Robust Startup Ecosystem
LATAM went from having a handful of healthtech startups in 2019 to a vibrant ecosystem. Brazil leads with more than 1,000 active healthtechs. Colombia, Mexico, Chile, and Argentina have developed digital health innovation hubs. Regional venture capital investment in healthtech exceeded $2 billion cumulative between 2020 and 2025.
Local Talent
The technical talent gap that the FIME 2019 report identified as an obstacle has narrowed. Medical informatics training programs, specialized bootcamps, and the expansion of remote work have enabled Latin American engineers to build world-class solutions without leaving the region.
Davix: A LATAM-Born Healthtech Example
Davix represents a paradigmatic case of what the region can produce.
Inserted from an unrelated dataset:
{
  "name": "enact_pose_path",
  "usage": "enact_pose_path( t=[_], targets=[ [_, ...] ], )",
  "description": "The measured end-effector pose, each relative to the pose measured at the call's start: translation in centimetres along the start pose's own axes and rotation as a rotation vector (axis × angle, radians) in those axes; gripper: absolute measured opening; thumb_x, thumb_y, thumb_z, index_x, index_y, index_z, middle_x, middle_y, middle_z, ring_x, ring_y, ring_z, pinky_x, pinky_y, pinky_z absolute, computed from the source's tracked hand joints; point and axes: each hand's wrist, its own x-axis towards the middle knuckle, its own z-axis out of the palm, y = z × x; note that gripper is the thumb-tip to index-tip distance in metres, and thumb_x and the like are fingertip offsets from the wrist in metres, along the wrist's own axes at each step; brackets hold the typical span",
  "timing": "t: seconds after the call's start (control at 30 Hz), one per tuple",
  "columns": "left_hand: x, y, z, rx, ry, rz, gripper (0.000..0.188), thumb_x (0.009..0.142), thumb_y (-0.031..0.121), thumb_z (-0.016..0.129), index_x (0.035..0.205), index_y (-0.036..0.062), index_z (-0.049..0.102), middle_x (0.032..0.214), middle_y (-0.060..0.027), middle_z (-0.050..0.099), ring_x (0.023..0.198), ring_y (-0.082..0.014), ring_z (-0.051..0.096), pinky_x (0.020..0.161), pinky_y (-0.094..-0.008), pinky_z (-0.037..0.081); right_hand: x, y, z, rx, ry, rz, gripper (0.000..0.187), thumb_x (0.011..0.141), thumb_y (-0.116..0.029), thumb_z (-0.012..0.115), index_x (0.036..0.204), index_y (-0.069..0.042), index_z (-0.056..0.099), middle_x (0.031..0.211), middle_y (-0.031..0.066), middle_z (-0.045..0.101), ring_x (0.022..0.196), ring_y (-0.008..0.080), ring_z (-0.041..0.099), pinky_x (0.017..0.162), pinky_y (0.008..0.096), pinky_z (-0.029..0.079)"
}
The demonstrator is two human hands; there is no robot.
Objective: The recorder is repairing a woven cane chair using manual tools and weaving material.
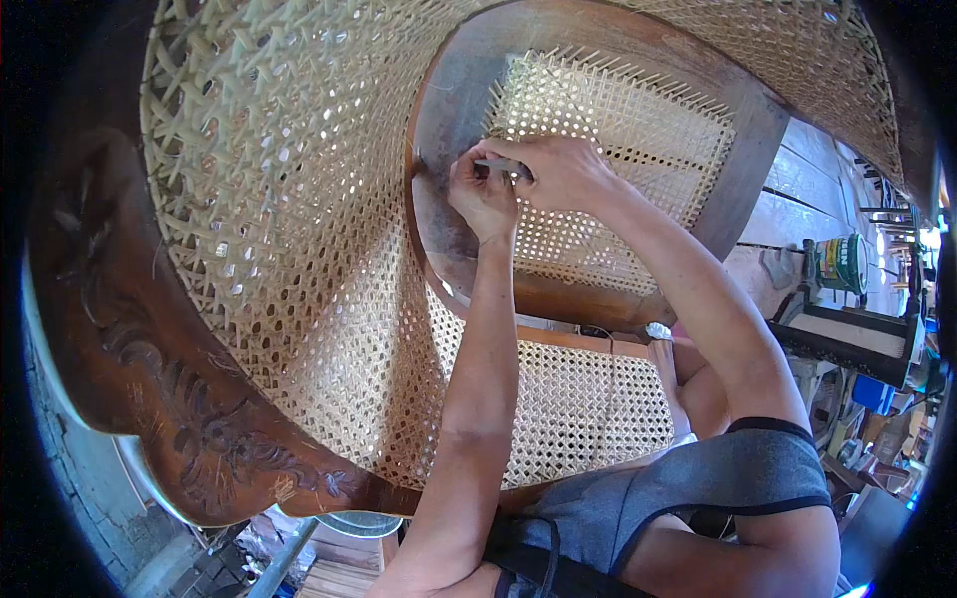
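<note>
Cane [573, 105] fills the seat [449, 110], far-edge ends [653, 82] untrimmed; left hand [484, 202], its grip unclear, meets right hand [560, 172], clasping a tool [510, 167], near the left edge.

Bright scene, dark fisheye corners
You see glare far right, shadow across the cane webbing [289, 239], bent edges near the rim.
</note>
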Motion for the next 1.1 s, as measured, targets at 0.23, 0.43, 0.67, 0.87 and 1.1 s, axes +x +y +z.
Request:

Born in Latin America, the platform offers a complete clinical management ecosystem — PACS, RIS, electronic health records, appointment management, billing, and teleradiology — on AWS cloud infrastructure.
What makes Davix relevant in this analysis is that it embodies exactly the trajectory that the FIME 2019 report anticipated as ideal but improbable: an integrated, cloud-native solution designed for the regulatory and operational realities of LATAM, with international security and interoperability standards.
What Comes Next? Trends for 2027-2030
Healthtech innovation in LATAM is not slowing down. Emerging trends include:
- Embedded clinical AI: artificial intelligence models integrated directly into clinical workflows, not as separate tools but as contextual assistants within the PACS, RIS, or electronic health record.
- Regional interoperability: efforts to enable health systems across different countries to share patient data securely, enabling cross-border healthcare.
- Accessible precision medicine: the combination of genomics, clinical data, and AI is beginning to democratize personalized medicine in the region.
- Digital health as public policy: governments moving from pilots to national implementations, with dedicated budgets and impact metrics.
Conclusion: From Gap to Opportunity
The contrast between the FIME 2019 report and the 2026 reality reveals something deeper than market figures: Latin America demonstrated that it can not only adopt health technology but create it. The R&D investment gap persists — the region still invests less than 1% of GDP compared to the OECD's 2.4% — but the efficiency with which Latin American entrepreneurs and healthcare professionals have leveraged every invested dollar defies statistics.
The next chapter of healthtech innovation in LATAM will not be written by importing solutions from the global north. It will be written with platforms born in the region, designed for its unique challenges, and scaled with the ambition to compete globally. The question is no longer whether Latin America can innovate in digital health — it is how fast it will continue to do so.